The various functions return output in a format which places state into a running Globus Flow which can be consumed by subsequent steps which invoke other functions. For example, the add_record_for_action_state function returns the DB record id in its output. Subsequent calls to this function within a Flow can reference this output as a "predecessor" and the function will interpret the input such that it can determine the previous step’s record id and create the dependency between the newly created record and the previous record.
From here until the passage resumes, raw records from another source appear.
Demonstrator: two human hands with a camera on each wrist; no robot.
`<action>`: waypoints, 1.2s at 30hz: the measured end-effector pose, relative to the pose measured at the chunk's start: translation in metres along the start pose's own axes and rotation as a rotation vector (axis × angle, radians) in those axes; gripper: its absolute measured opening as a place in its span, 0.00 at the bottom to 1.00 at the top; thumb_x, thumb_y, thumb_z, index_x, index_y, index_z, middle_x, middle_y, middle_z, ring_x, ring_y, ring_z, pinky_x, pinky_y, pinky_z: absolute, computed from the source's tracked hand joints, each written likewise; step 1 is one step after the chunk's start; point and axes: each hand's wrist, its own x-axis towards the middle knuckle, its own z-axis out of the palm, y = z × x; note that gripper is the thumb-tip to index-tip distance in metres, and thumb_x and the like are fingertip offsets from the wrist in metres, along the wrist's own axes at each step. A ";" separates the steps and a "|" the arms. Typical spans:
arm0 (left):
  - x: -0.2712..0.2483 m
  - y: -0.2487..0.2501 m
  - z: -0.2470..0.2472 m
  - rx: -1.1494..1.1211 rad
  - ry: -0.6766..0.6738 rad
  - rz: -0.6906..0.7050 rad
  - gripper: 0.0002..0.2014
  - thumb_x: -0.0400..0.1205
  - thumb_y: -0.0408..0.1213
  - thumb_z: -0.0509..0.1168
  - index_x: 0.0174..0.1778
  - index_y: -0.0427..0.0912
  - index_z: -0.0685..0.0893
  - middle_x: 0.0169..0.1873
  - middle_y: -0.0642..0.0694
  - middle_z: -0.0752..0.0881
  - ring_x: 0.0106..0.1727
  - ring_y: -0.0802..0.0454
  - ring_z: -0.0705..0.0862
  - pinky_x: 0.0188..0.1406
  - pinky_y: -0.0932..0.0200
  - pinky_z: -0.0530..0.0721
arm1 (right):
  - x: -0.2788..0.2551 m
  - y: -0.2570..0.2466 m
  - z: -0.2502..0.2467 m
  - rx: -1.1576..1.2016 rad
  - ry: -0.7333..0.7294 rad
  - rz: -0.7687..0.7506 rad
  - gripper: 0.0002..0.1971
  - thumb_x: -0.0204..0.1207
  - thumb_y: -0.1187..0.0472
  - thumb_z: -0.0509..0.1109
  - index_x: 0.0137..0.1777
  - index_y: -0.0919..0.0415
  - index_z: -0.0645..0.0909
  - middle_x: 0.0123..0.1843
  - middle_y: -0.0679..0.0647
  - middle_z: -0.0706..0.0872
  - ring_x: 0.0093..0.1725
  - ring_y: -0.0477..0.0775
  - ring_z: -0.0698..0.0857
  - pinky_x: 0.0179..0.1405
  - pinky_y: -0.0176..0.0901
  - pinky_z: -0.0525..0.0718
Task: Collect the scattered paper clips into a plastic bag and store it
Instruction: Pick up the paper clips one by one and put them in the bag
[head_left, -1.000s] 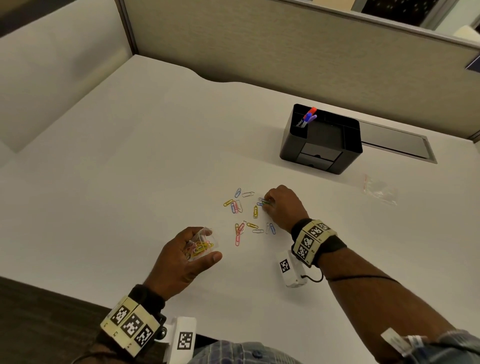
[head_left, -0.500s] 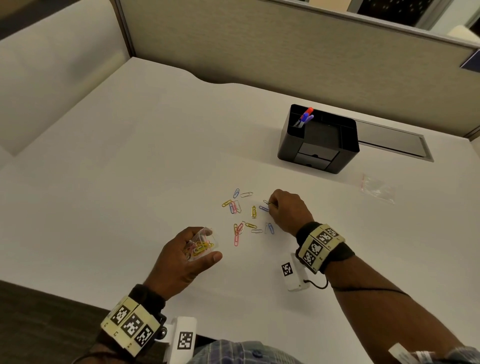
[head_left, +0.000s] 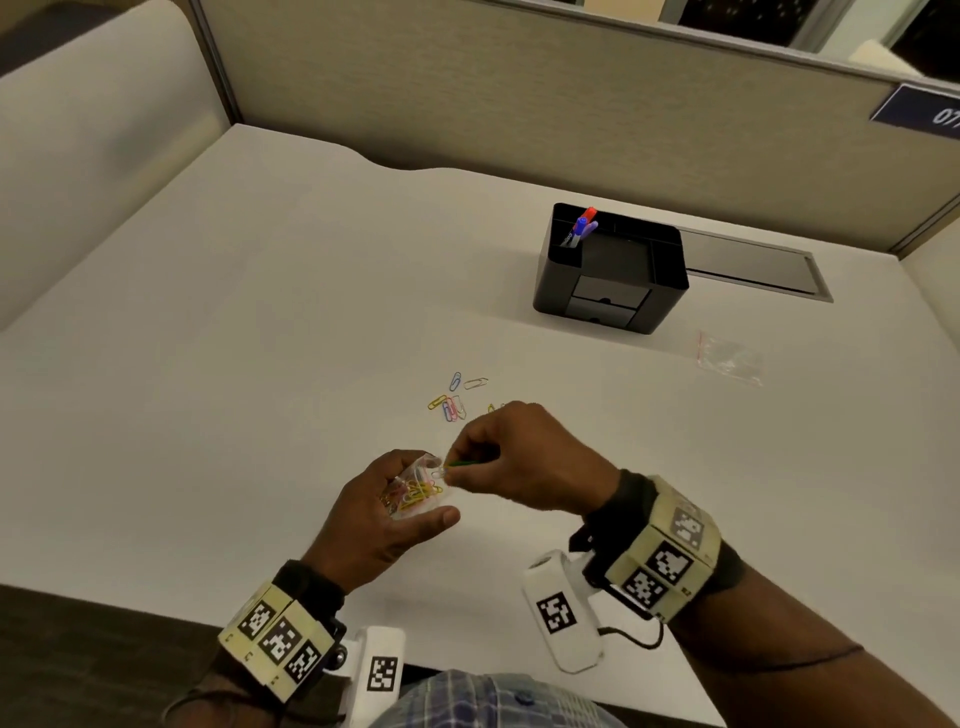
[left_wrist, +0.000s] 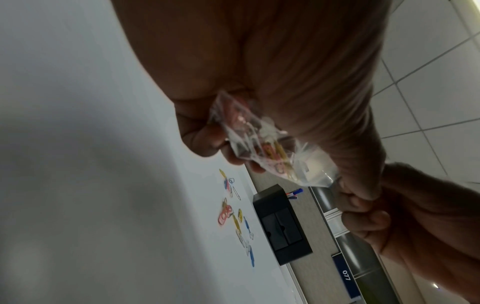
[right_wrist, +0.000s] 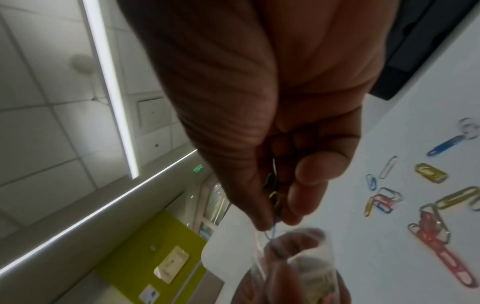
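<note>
My left hand (head_left: 395, 512) grips a small clear plastic bag (head_left: 413, 491) (left_wrist: 270, 148) that holds several coloured paper clips. My right hand (head_left: 511, 457) pinches a few paper clips (head_left: 467, 462) (right_wrist: 272, 191), green, yellow and blue, right at the bag's mouth (right_wrist: 293, 242). Several loose paper clips (head_left: 452, 402) (left_wrist: 236, 216) (right_wrist: 405, 197) lie scattered on the white desk (head_left: 260, 364) just beyond my hands; my right hand hides some of them in the head view.
A black desk organiser (head_left: 613, 270) with drawers and pens (head_left: 584, 228) stands at the back right. A second clear bag (head_left: 730, 358) lies flat to its right. Grey partition walls (head_left: 519, 104) close off the desk behind; a cable slot (head_left: 753, 262) sits beside the organiser.
My right hand has come back from the scattered clips to the bag with clips pinched in its fingers. My left hand has kept the bag in about the same place.
</note>
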 end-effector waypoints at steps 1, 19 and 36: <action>0.000 0.002 0.002 0.001 -0.002 0.012 0.34 0.59 0.66 0.73 0.57 0.52 0.80 0.48 0.52 0.86 0.48 0.60 0.86 0.39 0.73 0.82 | 0.001 -0.003 0.004 -0.023 -0.016 0.001 0.09 0.75 0.53 0.74 0.50 0.55 0.89 0.42 0.47 0.91 0.36 0.42 0.86 0.35 0.29 0.80; -0.013 0.002 -0.004 -0.014 0.048 -0.011 0.34 0.57 0.66 0.74 0.56 0.56 0.80 0.54 0.55 0.85 0.54 0.64 0.83 0.43 0.75 0.81 | 0.043 0.116 -0.007 -0.337 0.326 0.288 0.14 0.81 0.65 0.62 0.65 0.60 0.80 0.63 0.58 0.84 0.62 0.58 0.81 0.62 0.45 0.77; -0.020 -0.004 -0.007 -0.005 0.076 -0.071 0.40 0.54 0.74 0.70 0.57 0.55 0.80 0.54 0.56 0.84 0.54 0.59 0.84 0.43 0.75 0.82 | 0.065 0.116 0.014 -0.402 0.246 0.120 0.09 0.80 0.59 0.67 0.55 0.59 0.85 0.56 0.57 0.81 0.55 0.57 0.81 0.52 0.42 0.77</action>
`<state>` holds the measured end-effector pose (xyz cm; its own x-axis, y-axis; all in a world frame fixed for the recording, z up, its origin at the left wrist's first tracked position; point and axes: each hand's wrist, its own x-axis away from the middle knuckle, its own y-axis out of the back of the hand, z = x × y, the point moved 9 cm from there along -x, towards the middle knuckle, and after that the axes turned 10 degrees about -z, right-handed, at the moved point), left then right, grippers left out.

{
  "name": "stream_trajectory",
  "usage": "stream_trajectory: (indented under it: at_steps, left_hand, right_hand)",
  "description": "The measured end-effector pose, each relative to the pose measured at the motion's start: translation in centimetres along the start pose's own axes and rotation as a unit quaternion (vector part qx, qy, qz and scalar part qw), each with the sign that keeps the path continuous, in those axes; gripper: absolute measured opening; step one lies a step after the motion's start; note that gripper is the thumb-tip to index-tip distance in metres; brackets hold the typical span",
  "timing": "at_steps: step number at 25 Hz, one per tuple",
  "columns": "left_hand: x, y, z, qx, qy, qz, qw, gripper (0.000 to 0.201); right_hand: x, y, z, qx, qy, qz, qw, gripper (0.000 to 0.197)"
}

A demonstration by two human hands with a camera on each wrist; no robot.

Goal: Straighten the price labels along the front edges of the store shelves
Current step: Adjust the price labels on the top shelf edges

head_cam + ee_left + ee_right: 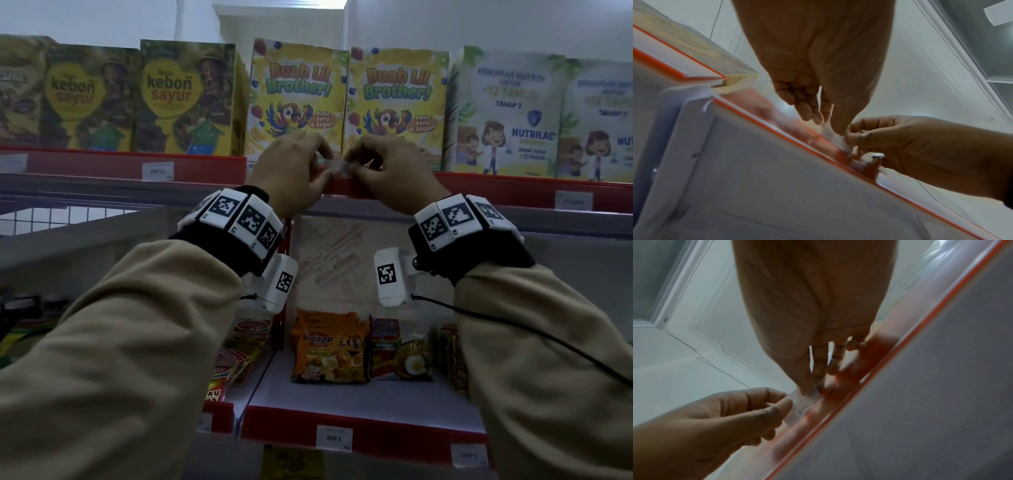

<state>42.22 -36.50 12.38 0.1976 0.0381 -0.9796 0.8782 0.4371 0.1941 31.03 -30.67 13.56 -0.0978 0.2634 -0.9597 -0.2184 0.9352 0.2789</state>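
Pinching one small price label (337, 167) with left hand (291, 171) and right hand (387, 171), fingertips curled tight. Right at the red shelf edge (479, 186), just under the Buah Lil Brother! boxes (298, 99)

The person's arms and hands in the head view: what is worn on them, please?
Both arms wear loose beige long sleeves. Each wrist carries a black band ringed with white square blocks bearing black-and-white coded markers. A white box-shaped camera unit with the same kind of marker hangs under each wrist. A thin black cable runs from the right one. The left hand and right hand are bare.
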Motion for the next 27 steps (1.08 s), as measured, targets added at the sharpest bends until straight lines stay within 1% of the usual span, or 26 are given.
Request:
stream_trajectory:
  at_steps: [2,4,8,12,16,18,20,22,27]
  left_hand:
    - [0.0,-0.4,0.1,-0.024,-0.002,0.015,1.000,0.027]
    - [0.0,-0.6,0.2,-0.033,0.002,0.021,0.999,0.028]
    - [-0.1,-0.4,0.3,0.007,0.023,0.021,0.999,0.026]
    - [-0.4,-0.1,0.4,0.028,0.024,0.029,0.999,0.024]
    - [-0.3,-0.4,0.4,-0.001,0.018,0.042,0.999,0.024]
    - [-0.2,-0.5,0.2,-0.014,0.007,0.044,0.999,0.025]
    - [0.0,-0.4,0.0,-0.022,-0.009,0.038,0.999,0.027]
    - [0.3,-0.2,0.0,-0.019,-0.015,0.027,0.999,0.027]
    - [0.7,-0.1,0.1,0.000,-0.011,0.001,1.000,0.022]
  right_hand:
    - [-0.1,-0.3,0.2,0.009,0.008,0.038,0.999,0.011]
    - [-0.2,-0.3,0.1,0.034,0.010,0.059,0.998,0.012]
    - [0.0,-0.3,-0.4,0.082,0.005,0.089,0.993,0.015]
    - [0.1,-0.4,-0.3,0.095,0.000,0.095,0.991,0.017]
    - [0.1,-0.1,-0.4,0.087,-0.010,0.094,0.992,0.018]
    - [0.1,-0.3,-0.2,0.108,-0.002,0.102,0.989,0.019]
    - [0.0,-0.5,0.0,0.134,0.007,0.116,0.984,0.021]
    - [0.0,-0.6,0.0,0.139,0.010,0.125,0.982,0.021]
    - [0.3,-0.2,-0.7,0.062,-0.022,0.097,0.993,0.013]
1. Deprecated at this time To test invoking the add record function via funcx, run the command: .venv/bin/funcx-add-record --endpoint-id <endpoint_id> --function-id <function_id> using the value for endpoint id and function id output in the previous steps. This should output the record id. One can use a tool like sqlite3 to verify that records are stored in the database file. Deprecated at this time

Developer notes

• There is a high-level SQL API wrapper in db_tools called BraidSQL.
  This API is generic SQL, it does not know about Braid concepts

• The high-level Braid Database API is called BraidDB

• BraidDB is used by the Braid concepts: BraidFact, BraidRecord, BraidModel, …​

• The Braid concepts are used by the workflows

• We constantly check the DB connection because this is useful when running workflows

Tools

bin/braid-db-create

Creates a DB based on the structure in braid-db.sql

bin/braid-db-print

Print the DB to text

Tests

Tests are in the test/ directory.

Tests are run nightly at:

• https://jenkins-ci.cels.anl.gov/job/Braid-DB-Core

• https://jenkins-ci.cels.anl.gov/job/Braid-DB-Workflows

They are also run via Github Actions for each push or pull request against the origin repo.